[RFC][LLDB] A proposal to refactor Platform

bulbazord · October 23, 2024, 12:30am

LLDB Platform Refactor RFC

Authors: Alex Langford, Jonas Devlieghere, Ismail Bennani, Jim Ingham

This RFC proposes breaking up LLDB’s Platform into different abstractions: PlatformInfo and Device. It is motivated by specific weaknesses of Platform, both functional and ergonomic. Additionally, it proposes a new abstraction (DeviceProvider) for device discovery.

Motivation

To make it easier to debug devices from the command line, LLDB in Xcode 16 now integrates with CoreDevice. CoreDevice is a framework for interacting with remote devices. Its features include listing connected devices, listing processes on a device, and attaching to a process with debugserver. While integrating CoreDevice, we hit a few limitations of the current Platform abstraction. Specifically, Platform represents both how to connect to a device (i.e. over gdb-remote) and how to debug on particular device (e.g. what OS version it’s running). Adding a new way of talking to a device (i.e. using CoreDevice) would require duplicating all existing supported platforms. This leads to an unsustainable combinatorial explosion of implementations and makes it harder to add new platforms in the future.
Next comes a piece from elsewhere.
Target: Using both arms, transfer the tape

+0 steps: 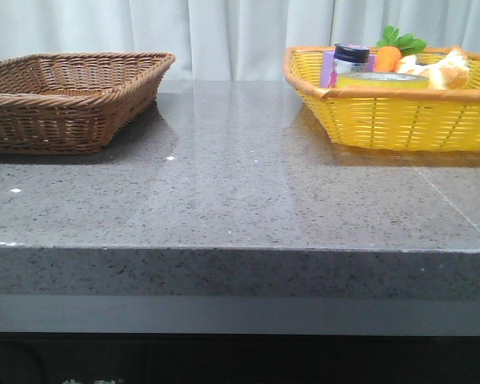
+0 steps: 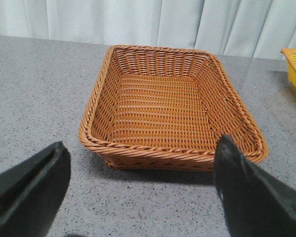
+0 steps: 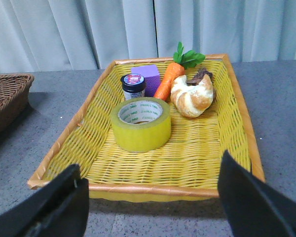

In addition to the problem of Platform representing two concepts, it has additional shortcomings:

Talking to more than one device in platform mode is not really supported. Each platform owns its own connection information, so one Platform instance cannot connect to multiple devices at the same time. To talk to two Linux machines with Platforms, you would therefore need two platform objects. From the command line, this is not possible today. Running platform select remote-linux and platform connect will certainly connect you to a remote linux machine, but any sequential platform connect commands would terminate the previous connection. Creating additional remote-linux platforms is also not possible, because the debugger creates one Platform instance for each kind of platform. The only possible way is through the SBAPI: Create multiple SBPlatforminstances and switch between them with SBDebugger::SetSelectedPlatform.
Platform implementations are more complex than they need to be. The Platform class has a large number of methods, some of which are confusing or have unclear overlap. There are functions that are duplicated to support remote variants, e.g. GetOSBuildString vs GetRemoteOSBuildString. There is also a Host platform which does not behave like a remote platform. Instead of having methods overridden like the other platforms, there is bespoke logic in the base class to check if the current platform is considered the host platform.
Some platforms support device discovery, e.g. Adb for Android (adb devices) or CoreDevice for Apple devices (devicectl list devices). Regardless of how this functionality is implemented, Platforms are a natural integration point. This functionality would be very valuable for workflows that involve connecting to and debugging on devices repeatedly. Existing workflows frequently include setting up tunnels manually and copying around files individually. Platform has support for moving files around over SSH and Rsync, but those also may require involved setups.

The Proposal

Internal LLDB Architecture

The responsibilities of Platform can be broken down into two distinct categories:

How do we debug a given platform? The answer to this question doesn’t require you to have a concrete device running that platform: it is known statically. An example of this is the library file extension on that platform. We call this PlatformInfo.
How do we debug a particular platform? The answer to this question does require you to have a concrete device. You need to know how to talk to it and how to ask it query it for information: it is known dynamically. An example of this information is the version of the operating system that’s running on the device. We call this Device.

PlatformInfo

PlatformInfo provides static information about the platform such as Platform::GetFullNameForDylib which depending on the platform returns libfoo.dylib or libfoo.so or foo.dll .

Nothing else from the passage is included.